▸ **TASK TO COMPLETE**: Each line below should be written out again exactly.

▸ **MATERIAL PROVIDED**:
+ + + +

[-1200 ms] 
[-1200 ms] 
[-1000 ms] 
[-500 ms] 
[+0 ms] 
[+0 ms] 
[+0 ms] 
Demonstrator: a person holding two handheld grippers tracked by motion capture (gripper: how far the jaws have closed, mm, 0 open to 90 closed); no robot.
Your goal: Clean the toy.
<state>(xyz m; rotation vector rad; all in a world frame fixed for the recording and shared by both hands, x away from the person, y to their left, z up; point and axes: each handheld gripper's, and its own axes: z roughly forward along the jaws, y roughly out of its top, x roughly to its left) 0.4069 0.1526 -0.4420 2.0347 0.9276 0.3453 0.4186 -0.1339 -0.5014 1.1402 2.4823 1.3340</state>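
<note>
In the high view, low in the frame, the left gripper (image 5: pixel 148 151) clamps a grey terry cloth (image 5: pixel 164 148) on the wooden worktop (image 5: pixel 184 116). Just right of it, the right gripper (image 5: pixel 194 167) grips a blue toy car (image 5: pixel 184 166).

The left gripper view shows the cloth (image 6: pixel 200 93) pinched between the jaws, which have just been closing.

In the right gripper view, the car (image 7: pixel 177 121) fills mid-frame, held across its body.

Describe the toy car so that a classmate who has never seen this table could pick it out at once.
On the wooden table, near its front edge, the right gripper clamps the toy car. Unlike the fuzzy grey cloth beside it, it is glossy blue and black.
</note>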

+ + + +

▸ **TASK RESULT**:
[-1200 ms] 
[-1200 ms] 
[-1000 ms] 
[-500 ms] 
[+0 ms] 
[+0 ms] 
[+0 ms] 
Demonstrator: a person holding two handheld grippers tracked by motion capture (gripper: how far the jaws have closed, mm, 0 open to 90 closed); no robot.
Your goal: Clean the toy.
<state>(xyz m; rotation vector rad; all in a world frame fixed for the recording and shared by both hands, x away from the person, y to their left, z up; point and axes: each handheld gripper's, and its own axes: z roughly forward along the jaws, y roughly out of its top, x roughly to its left) 0.4069 0.1526 -0.4420 2.0347 0.9276 0.3453 0.4186 -0.1339 -0.5014 1.1402 2.4823 1.3340</state>
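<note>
In the high view, low in the frame, the left gripper (image 5: pixel 148 151) clamps a grey terry cloth (image 5: pixel 164 148) on the wooden worktop (image 5: pixel 184 116). Just right of it, the right gripper (image 5: pixel 194 167) grips a blue toy car (image 5: pixel 184 166).

The left gripper view shows the cloth (image 6: pixel 200 93) pinched between the jaws, which have just been closing.

In the right gripper view, the car (image 7: pixel 177 121) fills mid-frame, held across its body.

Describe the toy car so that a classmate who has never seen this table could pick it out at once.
On the wooden table, near its front edge, the right gripper clamps the toy car. Unlike the fuzzy grey cloth beside it, it is glossy blue and black.
</note>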

The exercise requires no additional answer.